Next year marks a quarter century. It’s a sobering thought. A quarter century of attending the Society of Biblical Literature annual meeting. A lot has changed over the years. Much of the loss, I fear, has been of innocence. When I first flew into Kansas City, naive at 29, and still believing the world offered opportunities for those who would work hard enough, the academic job market was tight. I had no interviews whatsoever, and spent many hours in the employees’ hopeless lounge, dreaming that someone might call my name. Although no jobs came of it, I could hardly blame the academy for “market conditions” outside their control. An economy based on unadulterated greed and emulating the worst practices of the business world was eating higher education alive, from within. I had no way of knowing. For a couple of decades I attended more often than not, optimistic that the lies I’d been told might yet turn out to be false. That those who had the gifts and abilities would be recognized for what they were. I was so terribly young then.
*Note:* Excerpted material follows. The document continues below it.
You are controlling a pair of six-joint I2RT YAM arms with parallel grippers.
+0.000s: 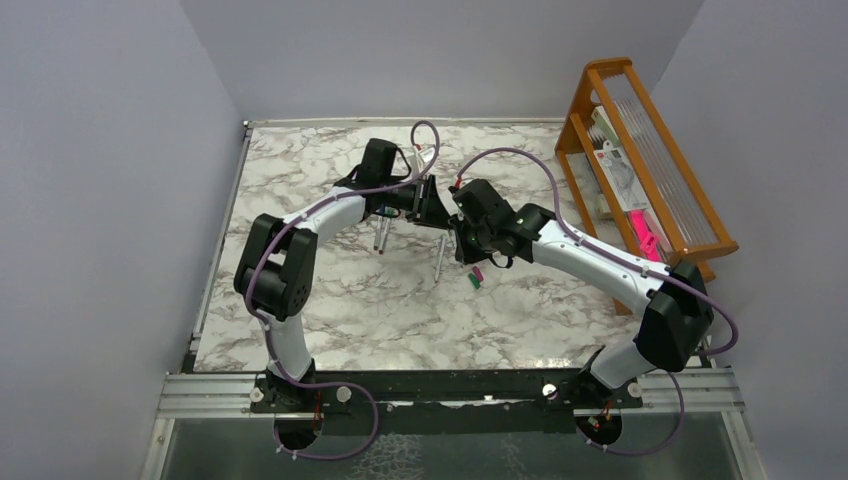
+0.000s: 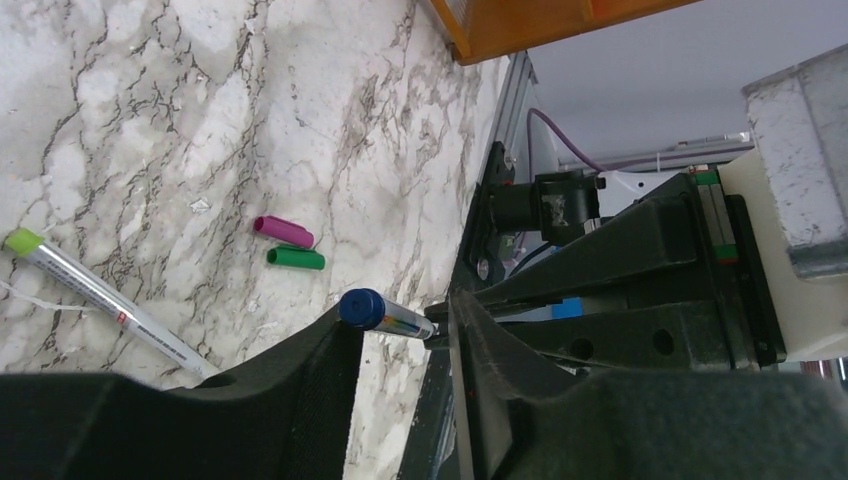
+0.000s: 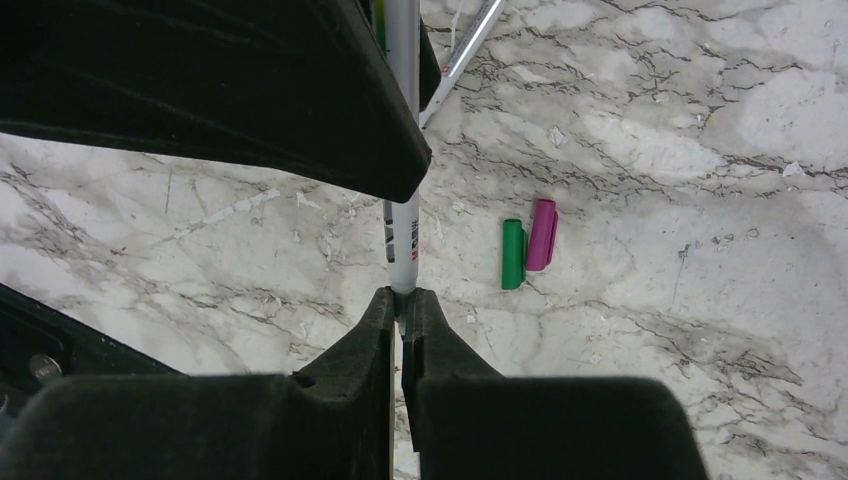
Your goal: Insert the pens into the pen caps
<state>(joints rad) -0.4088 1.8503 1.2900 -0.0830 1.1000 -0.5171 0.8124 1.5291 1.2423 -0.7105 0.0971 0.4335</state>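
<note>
1. Right gripper [image 3: 400, 303] is clamped tight on a thin grey-silver stick pen [image 3: 403, 240], up off the marble table [image 3: 700, 150].
2. Left gripper [image 2: 403, 322] fingers sit either side of its round blue plastic cap [image 2: 362, 307]; can't tell if they're gripping.
3. Small magenta plastic cap [image 3: 542, 233] and green plastic cap [image 3: 513, 254] lie touching on the table.

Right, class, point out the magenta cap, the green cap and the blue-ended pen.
magenta cap [image 2: 283, 231]: left wrist view, mid-body.
green cap [image 2: 296, 258]: left wrist view, mid-body.
blue-ended pen [image 2: 390, 318]: left wrist view, barrel beside blue end.

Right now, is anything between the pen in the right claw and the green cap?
No. The right wrist view shows bare marble between the pen and the green cap; the magenta cap lies beyond it.
</note>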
Through a variety of roles I have continued to attend this conference for all these years. I have not seen so much hopelessness until this. Colleagues come to me, barely holding back tears. Conditions in our universities are bad and are getting worse. We have no students, but clients. The hours of preparation for the classroom are now being measured in metrics like “return on investment.” The basic vocabulary of higher education has evolved to the point that it is a new Tower of Babel. It sits on Wall Street and considers what is offered to our young as commodities. Nobody worries if they learn anything or not. The exchange of goods at personal advantage is the only way that one can exist in a market economy.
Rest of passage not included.